Should the taxable amount on unrealized capital gains in equity investments be considered a liability in NW calculations. It seems optimistic to include the entire unrealized gains as an asset. However, if I was to pass these appreciated assets to heirs the step-up basis would include the gains. The plot thickens...

Well, remember, you'll never get back that one hour per year you spend computing your tax adjusted Net Worth.
So ponder that...
 
On the second part, perhaps it wasn't clear, but I was tugging your leg and it wasn't intended as a cheap shot, but whatever...

What you intend and how you come across seem to be drifting apart……….

End of discussion! 😉
 
Should the taxable amount on unrealized capital gains in equity investments be considered a liability in NW calculations. It seems optimistic to include the entire unrealized gains as an asset. However, if I was to pass these appreciated assets to heirs the step-up basis would include the gains. The plot thickens...

Yes, it is called deferred income taxes. But few people, including me, bother with it. For individuals, the tax rate on capital gains could be 0% or 15% or more depending on the circumstances... and on top of that you have step up in basis if the person dies where that deferred income tax is effectively erased... so it is a crapshoot to decide the right tax rate.

Deferred taxes on tax-deferred accounts can also be tricky in that the tax rate can vary depending on how you drain those accounts and your personal circumstances.

With corporations, deferred income taxes is easier because the corporate tax rate is constant.
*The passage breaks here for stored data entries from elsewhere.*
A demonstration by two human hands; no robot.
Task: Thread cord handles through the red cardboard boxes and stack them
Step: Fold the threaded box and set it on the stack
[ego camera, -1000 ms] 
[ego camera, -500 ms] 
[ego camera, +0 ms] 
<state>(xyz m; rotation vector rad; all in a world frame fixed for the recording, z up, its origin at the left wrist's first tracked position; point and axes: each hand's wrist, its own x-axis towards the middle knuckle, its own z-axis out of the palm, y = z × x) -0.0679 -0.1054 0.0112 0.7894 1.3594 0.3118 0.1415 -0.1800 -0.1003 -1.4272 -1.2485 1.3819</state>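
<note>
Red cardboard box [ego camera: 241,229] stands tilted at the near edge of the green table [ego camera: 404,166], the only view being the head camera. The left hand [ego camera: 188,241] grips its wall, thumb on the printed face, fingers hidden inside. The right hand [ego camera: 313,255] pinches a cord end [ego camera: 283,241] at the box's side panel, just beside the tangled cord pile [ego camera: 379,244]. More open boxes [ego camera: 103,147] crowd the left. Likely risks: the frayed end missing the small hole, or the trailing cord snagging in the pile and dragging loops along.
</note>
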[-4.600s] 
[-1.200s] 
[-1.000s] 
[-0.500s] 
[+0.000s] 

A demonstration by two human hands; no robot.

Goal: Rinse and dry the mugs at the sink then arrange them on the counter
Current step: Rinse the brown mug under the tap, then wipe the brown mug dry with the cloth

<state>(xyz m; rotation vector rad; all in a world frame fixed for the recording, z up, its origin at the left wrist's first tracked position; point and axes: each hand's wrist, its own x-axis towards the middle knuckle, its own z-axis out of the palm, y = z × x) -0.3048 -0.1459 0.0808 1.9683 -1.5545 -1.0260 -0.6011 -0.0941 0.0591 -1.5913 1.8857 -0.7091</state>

It was 35% when I was working and is now 21%.
 
Should the taxable amount on unrealized capital gains in equity investments be considered a liability in NW calculations. It seems optimistic to include the entire unrealized gains as an asset. However, if I was to pass these appreciated assets to heirs the step-up basis would include the gains. The plot thickens...

This just shows why you there isn't just one "net worth" for all situations.

For determining when you can retire, or calculating a withdrawal amount using a WR% * NW, you could reduce NW by the taxable amount on unrealized gains, or factoring it into your expenses. Just because it may be tricky to determine the tax rate doesn't mean you should ignore it. Likewise the deferred tax liability on your tIRA and 401K should be handled this way.

For estate purposes, because of the step-up in basis you would not reduce by estimated taxes.

If calculating net worth for other reasons, decide what makes the most sense. I only do the two NW calculations for the reasons given above.
 
Then what would be useful?
Well, if I were accounting for my investments and issuing financial statements to myself, and I purchased an annuity for $500k (large chain of implausible "ifs"), I would not record a $500k expense. I would find that to be illogical and inconsistent with my status as a "going concern". So I would value it at the discounted value of the anticipated payments over my anticipated lifespan. For which I expect the initial value would likely be around $500k.

The user of the financial statements (me) would not be misled by this. Especially since I would accompany my personal financial statements with a letter saying they were fairly stated but for the treatment of the annuity.


Issuer and user would be happy and no one misled. But of course I would never do any of this IRL.
 
throw in a decade or two of social security and or pension too .


these are all the reasons i never take part in threads about net worth comparisons….its really useless comparing when everyone adds in different things .
my feeling is unless everyone is comparing apples to apples ,i dont bother posting.

you want some feel good number for yourself , great . but these net worth surveys when they come up are not worth responding to
 
Yes, in the case of the life annuity, a life pension and SS you need to be living in order to be eligible to receive that payment, so recognizing the life annuity as an asset but not the life pension or SS is totally inconsistent, which is why the accounting standard setters don't recognize ANY life contingent cash flows assets.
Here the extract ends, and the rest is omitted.